Mommy and Daddy measure the kid and tell her she is 3 feet tall and weighs 50 pounds. They ask her to pick up the gallon of milk from the shelf in the supermarket. They tell the kid that the beach where they are going on vacation is 60 miles away. Etc.

Sua

I still don’t understand what we really gain from the metric system. Why is it a big deal again? I missed that day of class.

FTR, I measure small distances (less than one or two meters) in metric and anything approaching a quarter of a mile I use, well, miles. This is my intuitive grasp of measurement.

I perform terribly when guessing distances in inches or fractions thereof.

short distances in inches, or fractions thereof. (sheesh)

I had a similar experience in Canada. I’m old enough (or young enough, depending on your perspective) to have been an elementary school age kid when Canada switched to metric. (I remember the headline in the Saskatoon Star-Phoenix that day: “Say Goodnight to Fahrenheit”) Sua, I too had learned English measurements at home and then was taught metric in school. As a child, learning this new language of measurements was nearly effortless. And thanks to my nifty MetricCanon calculator and other reinforcements like rulers with both centimeters and inches, thermometers with both Celcius and Fahrenheit, speedometers with both miles and kilometers it was easy to become and remain “bilingual”. It was harder for my parents, of course, but after a couple of decades they were thinking primarily in kilometers, liters, degrees Celcius, or converting between the two without any problem at all.

Whether or not the switch is even necessary for the US is another debate. But once the deed is done, switching really isn’t such a big deal. Even for the grumpy old-timers like my folks and others of their generation.

rivulus

Erislover,

The gain from using the metric system is twofold:

[ul][li]No requirement to convert foreign measures to traditional measures.[/li][li]Ease of multiplying and dividing units since it’s based on the decimal system.[/ul][/li]
To me, at least, the second gain is more important.

It won’t help where funky definitions are involved, though.
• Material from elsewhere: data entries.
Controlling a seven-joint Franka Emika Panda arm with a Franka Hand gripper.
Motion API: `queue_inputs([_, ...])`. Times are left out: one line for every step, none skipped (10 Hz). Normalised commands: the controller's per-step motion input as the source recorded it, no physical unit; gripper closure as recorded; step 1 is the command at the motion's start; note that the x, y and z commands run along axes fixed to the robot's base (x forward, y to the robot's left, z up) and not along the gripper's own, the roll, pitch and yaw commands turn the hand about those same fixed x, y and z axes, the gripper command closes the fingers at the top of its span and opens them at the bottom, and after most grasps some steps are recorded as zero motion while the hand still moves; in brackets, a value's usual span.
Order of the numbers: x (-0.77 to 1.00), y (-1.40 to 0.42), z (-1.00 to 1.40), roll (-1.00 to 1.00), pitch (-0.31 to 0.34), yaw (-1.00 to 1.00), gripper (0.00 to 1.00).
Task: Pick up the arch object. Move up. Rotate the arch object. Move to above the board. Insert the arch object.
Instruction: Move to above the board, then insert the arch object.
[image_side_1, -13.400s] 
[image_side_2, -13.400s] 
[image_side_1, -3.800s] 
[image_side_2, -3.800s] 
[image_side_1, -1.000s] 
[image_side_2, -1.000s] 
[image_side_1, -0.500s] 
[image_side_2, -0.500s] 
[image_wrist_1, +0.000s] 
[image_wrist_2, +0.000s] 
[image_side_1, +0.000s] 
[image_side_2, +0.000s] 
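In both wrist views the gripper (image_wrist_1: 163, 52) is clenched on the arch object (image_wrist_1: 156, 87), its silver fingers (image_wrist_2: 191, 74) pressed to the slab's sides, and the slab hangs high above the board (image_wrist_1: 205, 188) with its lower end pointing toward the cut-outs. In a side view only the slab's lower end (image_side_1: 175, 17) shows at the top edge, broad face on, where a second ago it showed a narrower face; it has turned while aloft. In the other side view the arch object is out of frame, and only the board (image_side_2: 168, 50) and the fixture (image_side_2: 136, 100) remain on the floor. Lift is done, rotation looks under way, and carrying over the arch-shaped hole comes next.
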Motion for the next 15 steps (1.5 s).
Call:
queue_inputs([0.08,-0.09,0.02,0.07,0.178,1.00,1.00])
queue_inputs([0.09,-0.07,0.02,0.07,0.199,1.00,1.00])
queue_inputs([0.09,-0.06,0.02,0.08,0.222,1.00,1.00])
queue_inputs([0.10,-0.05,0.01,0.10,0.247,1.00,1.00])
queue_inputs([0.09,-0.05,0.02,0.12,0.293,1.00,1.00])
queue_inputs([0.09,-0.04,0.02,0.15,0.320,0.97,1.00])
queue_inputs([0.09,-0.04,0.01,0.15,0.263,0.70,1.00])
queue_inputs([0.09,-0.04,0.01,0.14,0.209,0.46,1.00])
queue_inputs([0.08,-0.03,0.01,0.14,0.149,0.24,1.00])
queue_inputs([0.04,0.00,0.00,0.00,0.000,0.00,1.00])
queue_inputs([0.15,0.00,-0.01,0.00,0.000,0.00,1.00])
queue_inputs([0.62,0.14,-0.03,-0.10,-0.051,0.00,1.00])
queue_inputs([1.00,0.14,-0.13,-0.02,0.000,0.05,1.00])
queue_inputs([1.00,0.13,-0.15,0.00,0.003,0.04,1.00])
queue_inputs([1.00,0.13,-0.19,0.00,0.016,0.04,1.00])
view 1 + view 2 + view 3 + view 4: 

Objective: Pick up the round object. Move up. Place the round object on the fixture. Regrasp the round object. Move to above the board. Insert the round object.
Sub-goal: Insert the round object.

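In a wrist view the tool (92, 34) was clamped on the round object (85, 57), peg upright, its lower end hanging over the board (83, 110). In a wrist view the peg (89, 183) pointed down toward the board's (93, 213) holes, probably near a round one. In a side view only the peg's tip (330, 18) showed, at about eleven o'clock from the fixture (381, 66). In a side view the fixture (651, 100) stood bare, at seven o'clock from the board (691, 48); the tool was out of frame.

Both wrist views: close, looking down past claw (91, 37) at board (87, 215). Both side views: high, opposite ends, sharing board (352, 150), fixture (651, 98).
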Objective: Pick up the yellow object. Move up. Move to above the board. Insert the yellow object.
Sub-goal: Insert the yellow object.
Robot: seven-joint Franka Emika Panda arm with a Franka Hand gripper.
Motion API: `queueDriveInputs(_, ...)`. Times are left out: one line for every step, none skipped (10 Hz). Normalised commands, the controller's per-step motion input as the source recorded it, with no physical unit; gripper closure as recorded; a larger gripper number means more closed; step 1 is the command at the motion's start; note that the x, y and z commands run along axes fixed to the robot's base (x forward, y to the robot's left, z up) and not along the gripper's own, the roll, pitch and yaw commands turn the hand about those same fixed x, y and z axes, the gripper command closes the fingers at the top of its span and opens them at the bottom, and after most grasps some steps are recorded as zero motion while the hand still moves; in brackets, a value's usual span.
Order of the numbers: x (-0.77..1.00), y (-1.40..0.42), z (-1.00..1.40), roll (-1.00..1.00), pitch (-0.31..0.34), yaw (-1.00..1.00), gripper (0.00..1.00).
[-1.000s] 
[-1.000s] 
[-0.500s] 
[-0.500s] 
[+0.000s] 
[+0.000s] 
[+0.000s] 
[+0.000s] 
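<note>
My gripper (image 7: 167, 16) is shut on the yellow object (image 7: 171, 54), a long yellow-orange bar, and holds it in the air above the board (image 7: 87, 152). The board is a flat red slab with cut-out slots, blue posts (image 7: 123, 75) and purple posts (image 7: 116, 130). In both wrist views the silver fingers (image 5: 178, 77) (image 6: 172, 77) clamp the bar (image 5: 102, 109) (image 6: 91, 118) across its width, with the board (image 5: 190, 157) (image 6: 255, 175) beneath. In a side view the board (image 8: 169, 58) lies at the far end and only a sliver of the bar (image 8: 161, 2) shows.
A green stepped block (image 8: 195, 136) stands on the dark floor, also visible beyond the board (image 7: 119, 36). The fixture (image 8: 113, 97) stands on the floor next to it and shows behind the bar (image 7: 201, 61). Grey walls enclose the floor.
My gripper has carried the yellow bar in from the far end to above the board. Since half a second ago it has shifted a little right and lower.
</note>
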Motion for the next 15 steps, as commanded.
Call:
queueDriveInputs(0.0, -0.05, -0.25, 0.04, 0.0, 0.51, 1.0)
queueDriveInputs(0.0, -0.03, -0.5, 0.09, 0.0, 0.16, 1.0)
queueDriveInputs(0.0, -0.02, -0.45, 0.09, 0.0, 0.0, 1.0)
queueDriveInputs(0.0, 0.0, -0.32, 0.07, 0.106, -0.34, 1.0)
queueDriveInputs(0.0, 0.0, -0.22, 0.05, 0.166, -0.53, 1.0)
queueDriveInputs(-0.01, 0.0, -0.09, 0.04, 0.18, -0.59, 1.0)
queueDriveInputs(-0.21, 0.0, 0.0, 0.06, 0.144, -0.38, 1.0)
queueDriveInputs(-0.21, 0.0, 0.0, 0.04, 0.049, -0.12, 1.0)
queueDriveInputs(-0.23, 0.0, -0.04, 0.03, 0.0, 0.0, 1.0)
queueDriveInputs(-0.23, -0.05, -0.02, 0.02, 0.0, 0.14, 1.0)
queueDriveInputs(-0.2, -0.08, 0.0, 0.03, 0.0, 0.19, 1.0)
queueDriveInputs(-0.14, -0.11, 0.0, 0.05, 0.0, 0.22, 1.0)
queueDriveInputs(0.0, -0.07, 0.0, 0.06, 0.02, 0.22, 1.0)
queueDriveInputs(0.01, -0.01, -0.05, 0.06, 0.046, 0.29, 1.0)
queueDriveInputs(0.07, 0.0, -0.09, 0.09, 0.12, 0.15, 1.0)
F’rinstance, many of us Americans are familiar with how a house’s floor plan size is measured in “square feet.” Whan you may not know is how this square footage calculation is performed: the area of the entire outside perimeter is measured, and then the size of any attached garage is subtracted for that. (For two-story houses, the calculation is even more convoluted – I believe, but am not 100% certain, that the staircase gets counted twice.) Switching from square feet to square meters will not in any way alleviate the screwiness of this measurement.

And speaking of area measurements: You do know that there’s more than one metic unit for measuring the area of a plot of land, right? There’s the square meter, the square kilometer, and the are. One “are” is 100 square meters, and of course a hectare is 100 ares (10,000 sq. meters). Why not just call an “are” a square dekameter and a “hectare” a square hectometer? That’s what they are, after all. Hmph!

Oh … and of course, a liter is just an unnecessary extra word for a cubic decimeter.

I wouldn’t be so bold. Try taking a poll of your relatives in non-technical fields, and asking the question “how big is a meter?” You’ll be surprised at the answers you get.

As to the OP, a large part of the reason that the US hasn’t converted is that it would require a law forcing us to use metric in our private transactions. We Merkins don’t take to the gummint telling us what to do with our private lives. As it is, business can use metric when it makes sense to do so (which is almost always nowadays), and Grandpa Simpson can state his car’s fuel efficiency (notice I didn’t say “mileage”) in rods to the hogshead. That’s the way I likes it.

CurtC wrote:

“It’s about a foot tall and eight inches thick. The gas company uses it to see how much gas we use each month.”

Oh yeah, one other useful tidbit I forgot to interject here:

When you go to the supermarket and buy a “quart” of strawberries, you’re really buying a dry quart of strawberries. One dry quart is equal to 1.16365 liquid quarts.

So a quart of Diet Pepsi is smaller than a liter of Diet Pepsi, but a quart of strawberries is bigger than a liter of strawberries.